Both films had in common the topic of the individuals‘ relationship to an environment defining the boundaries within which they can find some fulfilment. From March 1963, they were screened together in a short-story diptych, There’s a Bagful of Fleas at the Ceiling (U stropu je pytel blech).

In the meantime, Ladislav Fikar from the production team Šmída – Fikar offered Chytilová to direct a film based on a screenplay by František Kožík. It was inspired by the life of the gymnast Eva Bosáková – the mentor and athletic role model of Olympic champion Věra Čáslavská. As described by the director in the explication above, she wasn’t really impressed by the subject matter. No wonder. Such films of the time usually unilaterally celebrated the extraordinary performance of athletes without considering the toll they were paying for their success. These were works of propaganda meant to attract young people to sport.

That’s why, contrary to custom, the promising filmmaker decided also to portray the frustration accompanying the extraordinary achievements. She first went to a gymnastic sports camp in Nymburk to speak to Bosáková and find out about her „joys and sorrows“.[2] After this consultation, she demanded the subject matter be reworked. First of all, Chytilová added another main heroine to be able to take a larger perspective on being a woman. In the film, the life of a talented athlete is contrasted with the life of a housewife. Neither feels fulfilled. 

The poetry of Věra Chytilová’s early films was inspired by cinéma vérité. In addition to professional actors, she cast non-actors playing themselves. The dialogues are often improvised. The film is not shot in the studio but rather on authentic locations. The standard analytical cuts bringing the viewer to diegesis are replaced by impartial, detached observation. The inherent tension of Something Different is achieved through a combination of veristic methods depicting aestheticized scenes of gymnastic training and „artistic“ creations of graphic and sound parallels between the two stories.

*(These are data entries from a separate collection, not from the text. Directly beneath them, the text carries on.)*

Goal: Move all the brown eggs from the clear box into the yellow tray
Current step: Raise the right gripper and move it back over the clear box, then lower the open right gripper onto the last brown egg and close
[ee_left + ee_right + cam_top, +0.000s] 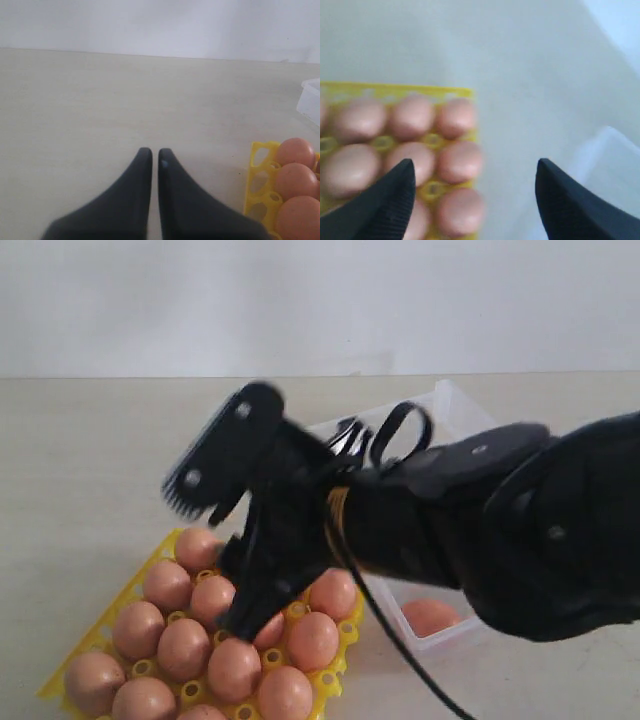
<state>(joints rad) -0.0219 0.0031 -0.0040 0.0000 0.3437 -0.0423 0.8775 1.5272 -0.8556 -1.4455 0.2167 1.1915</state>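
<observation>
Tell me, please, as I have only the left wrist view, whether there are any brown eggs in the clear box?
Observer: Yes, the exterior view shows one brown egg lying in the clear box.
Operator: Thank you. Is the right gripper carrying anything?
Observer: No, the right gripper is open, with nothing between its fingers.
Operator: And how full is the yellow tray?
Observer: The yellow tray holds at least a dozen brown eggs; the right arm hides part of it.
</observation>
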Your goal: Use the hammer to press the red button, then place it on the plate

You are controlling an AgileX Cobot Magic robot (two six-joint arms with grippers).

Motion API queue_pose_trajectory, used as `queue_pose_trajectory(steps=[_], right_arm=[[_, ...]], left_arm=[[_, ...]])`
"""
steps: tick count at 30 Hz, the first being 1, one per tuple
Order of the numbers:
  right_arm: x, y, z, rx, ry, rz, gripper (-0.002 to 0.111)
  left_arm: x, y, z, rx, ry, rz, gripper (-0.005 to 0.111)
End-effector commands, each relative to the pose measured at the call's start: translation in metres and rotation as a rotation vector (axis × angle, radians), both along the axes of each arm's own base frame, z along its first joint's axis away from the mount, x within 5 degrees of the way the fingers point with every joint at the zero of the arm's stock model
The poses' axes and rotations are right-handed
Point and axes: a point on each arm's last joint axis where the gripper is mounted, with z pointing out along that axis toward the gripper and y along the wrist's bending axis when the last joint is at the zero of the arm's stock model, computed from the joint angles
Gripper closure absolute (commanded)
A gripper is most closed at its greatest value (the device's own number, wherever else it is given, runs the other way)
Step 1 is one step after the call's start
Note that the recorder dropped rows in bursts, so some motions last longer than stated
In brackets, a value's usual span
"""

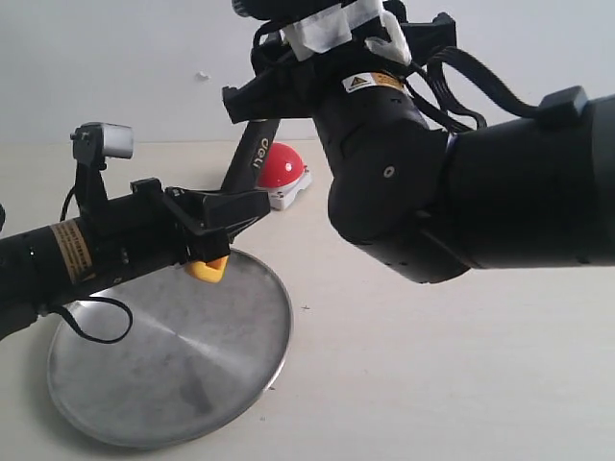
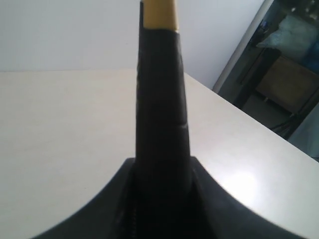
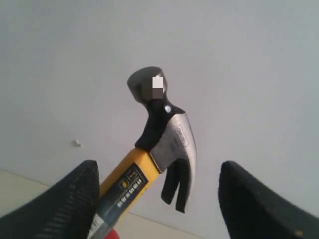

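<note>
**A:** Where do we find the hammer (image 1: pixel 248 158)?

**B:** We find it off the desk (image 1: pixel 432 365), tilted, clenched low on its black handle by the left end effector (image 1: pixel 245 209). Its yellow looped end (image 1: pixel 209 270) pokes out beneath that grip, over the far part of the plate (image 1: pixel 192 384), which lies at the near left.

**A:** And the upper part of the handle?

**B:** We follow it up and to the right, toward the right end effector (image 3: pixel 157 172) at the top of the scene. There the jaws stand released, wide apart, with the steel head (image 3: pixel 149 84) between the two fingers (image 3: pixel 65 199). We cannot tell whether the handle brushes one finger.

**A:** Do we see the red button (image 1: pixel 280 167)?

**B:** Yes, on its light base on the desk, far behind the handle, beyond the plate and apart from it.
</note>
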Motion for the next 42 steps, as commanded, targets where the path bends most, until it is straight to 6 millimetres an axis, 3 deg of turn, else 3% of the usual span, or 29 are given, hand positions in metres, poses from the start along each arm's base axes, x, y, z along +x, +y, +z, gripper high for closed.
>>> queue_pose_trajectory(steps=[1,5,11,16,18,23,25,30,37,42], right_arm=[[-0.004,-0.003,0.012,-0.049,0.069,0.068,0.042],[-0.008,-0.009,0.023,-0.06,0.202,0.262,0.043],[-0.004,-0.038,0.035,-0.038,0.366,0.472,0.043],[0.019,-0.067,0.015,0.022,0.539,0.613,0.046],[0.027,-0.07,0.005,0.104,0.55,0.795,0.046],[0.057,-0.114,-0.025,0.353,0.496,1.097,0.046],[0.067,-0.125,-0.044,0.362,0.491,1.097,0.046],[0.078,-0.112,-0.066,0.289,0.462,1.138,0.046],[0.073,-0.077,-0.048,0.233,0.4,1.243,0.046],[0.073,-0.074,-0.046,0.213,0.375,1.254,0.046]], left_arm=[[0.005,0.011,0.017,-0.109,-0.059,-0.014,0.107],[0.009,0.036,0.016,-0.122,-0.031,-0.086,0.107],[0.014,0.063,0.014,-0.09,0.011,-0.084,0.107],[0.015,0.062,0.016,-0.09,0.022,-0.108,0.107],[0.016,0.061,0.017,-0.1,0.036,-0.111,0.107],[0.012,0.062,0.03,-0.106,-0.002,-0.115,0.107],[0.011,0.062,0.035,-0.115,-0.01,-0.114,0.107],[0.005,0.047,0.041,-0.149,-0.011,-0.138,0.107],[0.0,0.028,0.045,-0.187,-0.04,-0.144,0.107],[0.002,0.029,0.047,-0.206,-0.04,-0.117,0.107]])
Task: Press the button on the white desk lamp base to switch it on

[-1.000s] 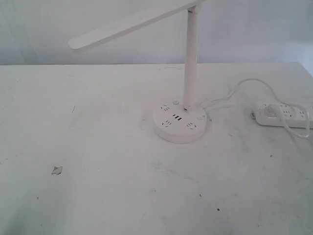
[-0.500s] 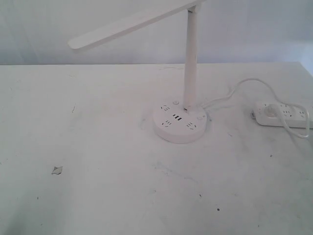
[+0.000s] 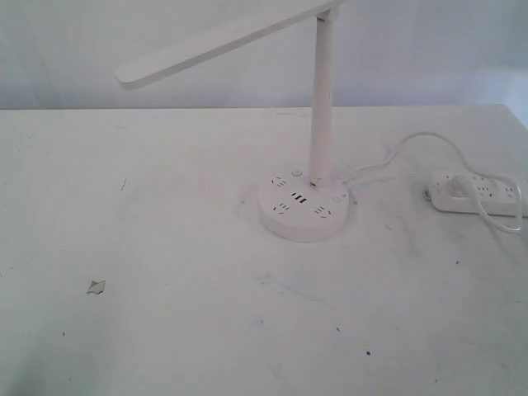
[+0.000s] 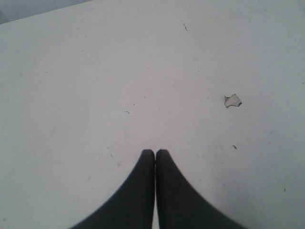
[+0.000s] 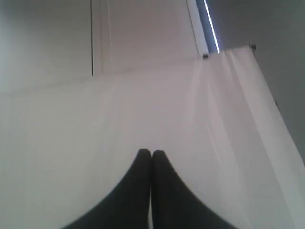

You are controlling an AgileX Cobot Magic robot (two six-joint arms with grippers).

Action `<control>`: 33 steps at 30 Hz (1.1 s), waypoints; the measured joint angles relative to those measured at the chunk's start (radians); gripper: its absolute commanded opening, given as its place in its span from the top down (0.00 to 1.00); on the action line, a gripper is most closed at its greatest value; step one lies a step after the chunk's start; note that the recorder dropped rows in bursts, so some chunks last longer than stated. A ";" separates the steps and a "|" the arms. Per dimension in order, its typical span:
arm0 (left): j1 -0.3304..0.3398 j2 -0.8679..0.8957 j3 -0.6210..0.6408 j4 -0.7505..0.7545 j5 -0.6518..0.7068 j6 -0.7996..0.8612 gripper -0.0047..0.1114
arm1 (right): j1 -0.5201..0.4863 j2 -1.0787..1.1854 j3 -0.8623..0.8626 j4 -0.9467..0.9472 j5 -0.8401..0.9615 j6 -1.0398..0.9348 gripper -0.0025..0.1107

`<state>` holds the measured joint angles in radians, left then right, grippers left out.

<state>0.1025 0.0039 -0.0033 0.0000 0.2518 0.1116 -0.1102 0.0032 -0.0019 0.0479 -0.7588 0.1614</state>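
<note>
The white desk lamp (image 3: 321,91) stands right of the table's middle in the exterior view, its long flat head (image 3: 223,41) slanting up to the right. Its round lamp base (image 3: 303,206) carries dark socket holes and USB slots on top. Neither arm shows in the exterior view. My left gripper (image 4: 155,151) is shut, its dark fingers pressed together over bare table with nothing held. My right gripper (image 5: 151,152) is shut too, over pale surface near a table edge. The lamp is absent from both wrist views.
An oblong white power strip (image 3: 478,193) lies at the right edge, a white cord (image 3: 412,144) looping from it toward the lamp. A small chipped patch (image 3: 96,286) marks the table at the left, the same chipped patch (image 4: 232,100) showing in the left wrist view.
</note>
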 measured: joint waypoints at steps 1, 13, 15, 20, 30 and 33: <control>0.000 0.000 0.000 0.000 0.000 0.000 0.96 | 0.000 0.000 0.000 0.000 -0.058 0.022 0.98; 0.000 0.000 0.000 0.000 0.000 0.000 0.96 | 0.000 0.001 -0.064 0.024 -0.186 0.354 0.98; 0.000 0.000 0.000 0.000 0.000 0.000 0.96 | 0.000 0.027 -0.098 0.024 -0.176 0.311 0.98; 0.000 0.000 0.000 0.000 0.000 0.000 0.96 | 0.000 0.170 -0.217 0.025 -0.169 0.254 0.98; 0.000 0.000 0.000 0.000 0.000 0.000 0.96 | 0.009 0.712 -0.608 -0.675 0.154 0.399 0.98; 0.000 0.000 0.000 0.000 0.000 0.000 0.96 | 0.031 0.823 -0.655 -1.246 0.298 0.973 0.98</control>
<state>0.1025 0.0039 -0.0033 0.0000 0.2518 0.1116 -0.0796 0.8262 -0.6568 -1.1981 -0.4612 1.1349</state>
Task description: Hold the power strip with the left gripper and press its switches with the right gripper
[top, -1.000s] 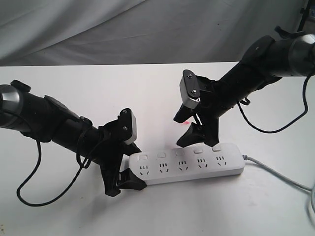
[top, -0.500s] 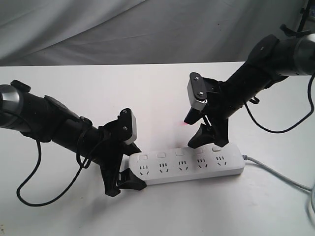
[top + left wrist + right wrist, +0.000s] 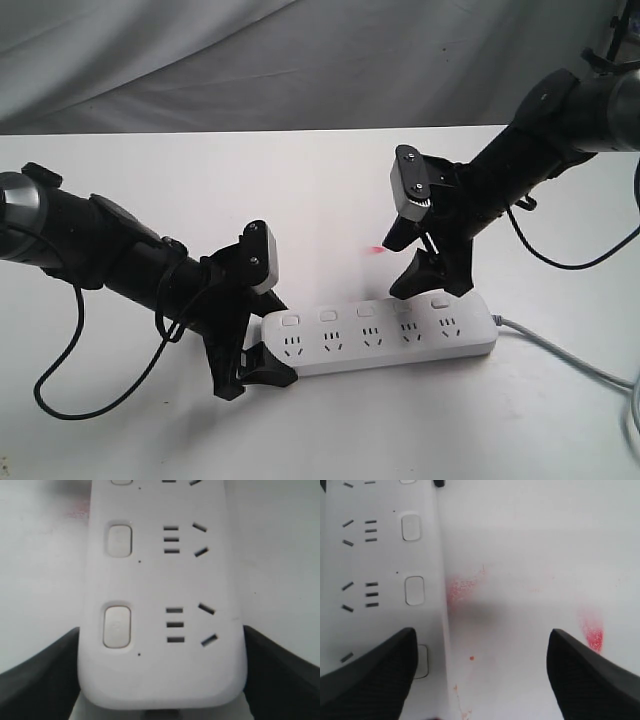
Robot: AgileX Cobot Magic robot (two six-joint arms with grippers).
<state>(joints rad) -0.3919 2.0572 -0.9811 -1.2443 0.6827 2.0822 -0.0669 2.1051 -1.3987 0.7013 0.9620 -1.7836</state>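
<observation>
Power strip [image 3: 380, 335] lies on the desk [image 3: 150, 430], one end clamped by the left end effector [image 3: 268, 340]. Right end effector [image 3: 410, 265], spread wide, has shifted toward the cord-end switches [image 3: 364, 311]. A press there seems next.

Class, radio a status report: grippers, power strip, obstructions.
Left gripper shut on end of power strip. Right gripper open, one finger above switches at cord end. Strip flat on table. Nothing blocking switches.

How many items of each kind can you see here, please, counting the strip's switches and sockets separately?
Power strip: 1
Switches: 5
Sockets: 5
Grey cord: 1
Grippers, left gripper and right gripper: 2
Total: 14
</observation>
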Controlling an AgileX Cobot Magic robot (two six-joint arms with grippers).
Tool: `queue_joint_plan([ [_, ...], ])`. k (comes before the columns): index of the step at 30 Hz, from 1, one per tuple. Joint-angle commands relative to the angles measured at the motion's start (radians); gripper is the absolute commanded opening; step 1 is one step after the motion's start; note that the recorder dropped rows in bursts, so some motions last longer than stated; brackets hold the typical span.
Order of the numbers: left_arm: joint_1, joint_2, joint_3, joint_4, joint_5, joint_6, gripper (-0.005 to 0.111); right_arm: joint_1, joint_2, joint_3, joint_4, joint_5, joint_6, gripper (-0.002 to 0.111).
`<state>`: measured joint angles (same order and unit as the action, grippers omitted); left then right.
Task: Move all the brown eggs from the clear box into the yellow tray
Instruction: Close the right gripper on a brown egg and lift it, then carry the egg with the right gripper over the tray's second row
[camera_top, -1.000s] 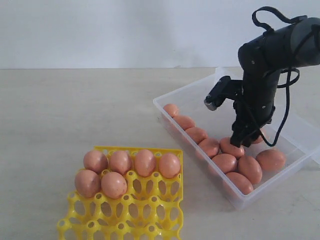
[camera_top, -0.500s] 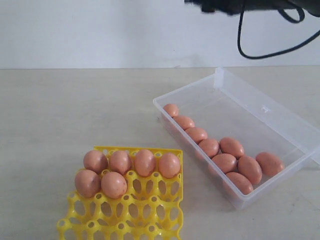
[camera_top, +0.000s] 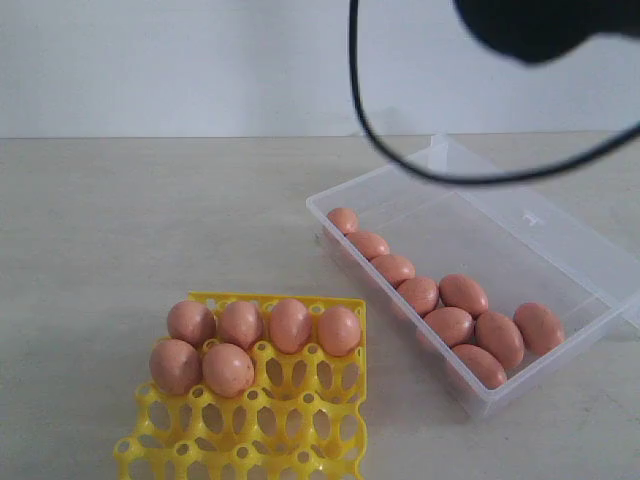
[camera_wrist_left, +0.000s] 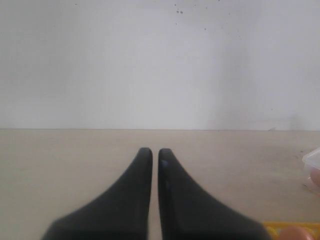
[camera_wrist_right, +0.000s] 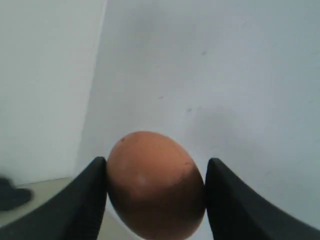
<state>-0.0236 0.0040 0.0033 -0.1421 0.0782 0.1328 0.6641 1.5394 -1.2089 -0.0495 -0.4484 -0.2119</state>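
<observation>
One brown egg lengthwise in right hand

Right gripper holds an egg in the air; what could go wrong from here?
1. The right gripper pinches the egg only at its two sides, high above the table; a slip would likely break it.
2. Free cups in the tray adjoin seated eggs; fingers coming down might knock them.
3. The cable loops low over the box and might snag its rim.
</observation>
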Motion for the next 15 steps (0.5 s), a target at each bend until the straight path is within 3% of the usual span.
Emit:
queue_joint_plan([
  [1, 0.001, -0.004, -0.003, -0.003, -0.004, -0.007, 0.004, 0.082, -0.003, 0.266, 0.000, -0.208, 0.220, 0.000],
  [7, 0.001, -0.004, -0.003, -0.003, -0.004, -0.007, 0.004, 0.103, 0.055, 0.596, -0.011, -0.405, 0.566, 0.000],
  [15, 0.001, -0.004, -0.003, -0.003, -0.004, -0.007, 0.004, 0.103, 0.207, 0.641, -0.093, -0.500, 0.709, 0.000],
])
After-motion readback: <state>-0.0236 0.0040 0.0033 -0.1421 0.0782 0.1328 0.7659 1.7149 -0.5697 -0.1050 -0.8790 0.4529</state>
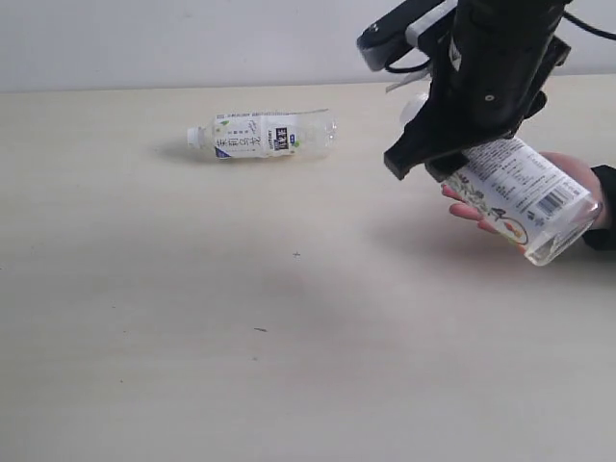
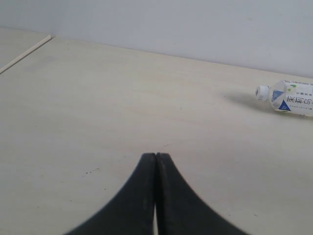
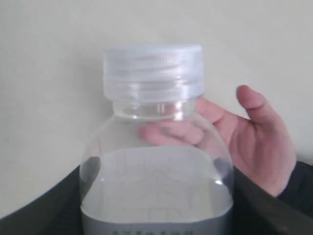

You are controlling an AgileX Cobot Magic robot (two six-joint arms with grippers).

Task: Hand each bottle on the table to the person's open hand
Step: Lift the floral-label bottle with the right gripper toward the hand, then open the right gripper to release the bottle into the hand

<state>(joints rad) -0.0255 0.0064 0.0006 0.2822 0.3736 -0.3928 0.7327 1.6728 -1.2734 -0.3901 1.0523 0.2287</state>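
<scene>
My right gripper (image 1: 435,164) is shut on a clear white-capped bottle (image 1: 520,197) with a floral label. It holds the bottle tilted in the air at the right, cap end up inside the gripper. The person's open hand (image 1: 576,171) lies right under and behind the bottle, whose lower side looks to rest against it. In the right wrist view the bottle (image 3: 154,161) sits between my black fingers (image 3: 44,210), with the hand (image 3: 266,142) cupped behind it. Another white-capped bottle (image 1: 262,135) lies on its side on the table (image 1: 192,318). My left gripper (image 2: 156,155) is shut and empty above bare tabletop.
The lying bottle (image 2: 292,99) shows far off in the left wrist view. A pale wall runs along the table's far edge (image 1: 144,90). The person's dark sleeve cuff (image 1: 606,207) is at the right edge.
</scene>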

The veristic approach is reflected in casting Eva Bosáková in the role of her fictitious alter ego. Furthermore, Věra Uzelacová, who already played a minor part in Ceiling, plays her namesake. The border between actress and role is made even thinner by casting Uzelacová’s actual son Milivoj in the role of her film child. Both Bosáková and Uzelacová were then allowed to use their own words in the dialogues. Chytilová only asked them to convey the gist.

In an interview with Jiří Janoušek, Eva Bosáková described the director’s work with the actors: „I don’t know if you can call it improvisation, but she very often stepped aside and accommodated me. When we disagreed on how to perform an action, especially when I struggled with her version, she told me to do it my way and only stick to the message.“ [3]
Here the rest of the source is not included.